09 Nov / Little Melba and Her Big Trombone by Katheryn Russell-Brown, illustrated by Frank Morrison
Dizzy Gillespie. Billie Holiday. Quincy Jones. Duke Ellington. They’re all household names, right? The list goes on: Count Basie, Tony Bennett, Aretha Franklin, Ray Charles, and so many more. So why is Melba Doretta Liston, who not only played with, but also composed and arranged music for, so many of these all-time greats not remembered in the same easy breath?
Thank goodness Florida law professor Katheryn Russell-Brown decided to teach the children early about this vanguard genius (and multi-culti superpublisher Lee & Low gave her the platform). Born in 1926 in Kansas City, young Melba’s mind was filled with music day and night. She chose the trombone for herself at age 7, inspired by Grandpa John and his guitar and encouraged by Momma Lucille and her unlimited pride. At 8, Melba played on the local radio station. At 11, she moved to Los Angeles and skipped from sixth grade to eighth. By high school, she was the star player in the afterschool music club. At 17, with Momma Lucille’s hugs and blessings, Melba began touring the country with jazz trumpeter Gerald Wilson and his new band.
Life on the road was not always easy – loneliness haunted her, envious men taunted her, ignorant crowds ignored her. Traveling in the South of the 1940s and ’50s was never easy. The music, however, went on and on: “Melba and her music trotted around the globe, dazzling audiences and making headlines in Europe, the Middle East, and Asia … Melba Doretta Liston was something special.” Indeed.
As groundbreaking as her performances were, the rest of Melba’s life was no perfect fairy tale. What Russell-Brown’s text mentions, illustrator Frank Morrison enhances: the “[j]ealous boys [who] called her bad names” in high school become slyly-turned shrunken faces behind Melba’s exuberant playing; “lonely” leaves Melba standing small, apart, and forgotten by the laughing crowds; the “white folks [who] didn’t show good manners” are manifest in the oversized signs emblazoned with “The Best Service for WHITES ONLY” that can’t be ignored even from the back of a bus. But Morrison also knows how to add soul-soothing rhythm to the page: take that cover with young Melba barely grown enough to hold that instrument, then compare it to the final double-page spread in which an adult Melba takes the same leaned-waaay-back, feel-the-stirring-sounds stance decades later and wows a sold-out audience of thousands. She’s lost her pigtails, her short dress, her Mary Janes, but her vitality and passion never leave her music.

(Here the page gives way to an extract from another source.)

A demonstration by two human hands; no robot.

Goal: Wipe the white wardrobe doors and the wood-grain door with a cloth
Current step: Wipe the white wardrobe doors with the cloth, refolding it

Russell-Brown’s “Afterword” fills in more of Melba’s seven-decades of collaborations, accomplishments, and honors. The “Selected Discography” and “Author’s Sources” encourage curious audiophiles to listen and explore further. Given Melba’s indisputable talent, one wonders what her career might have looked like had she been born just a few decades later. Perhaps all those who benefited from her musical prowess then, might today be mere back-up for the headliner known as Melba Doretta Liston.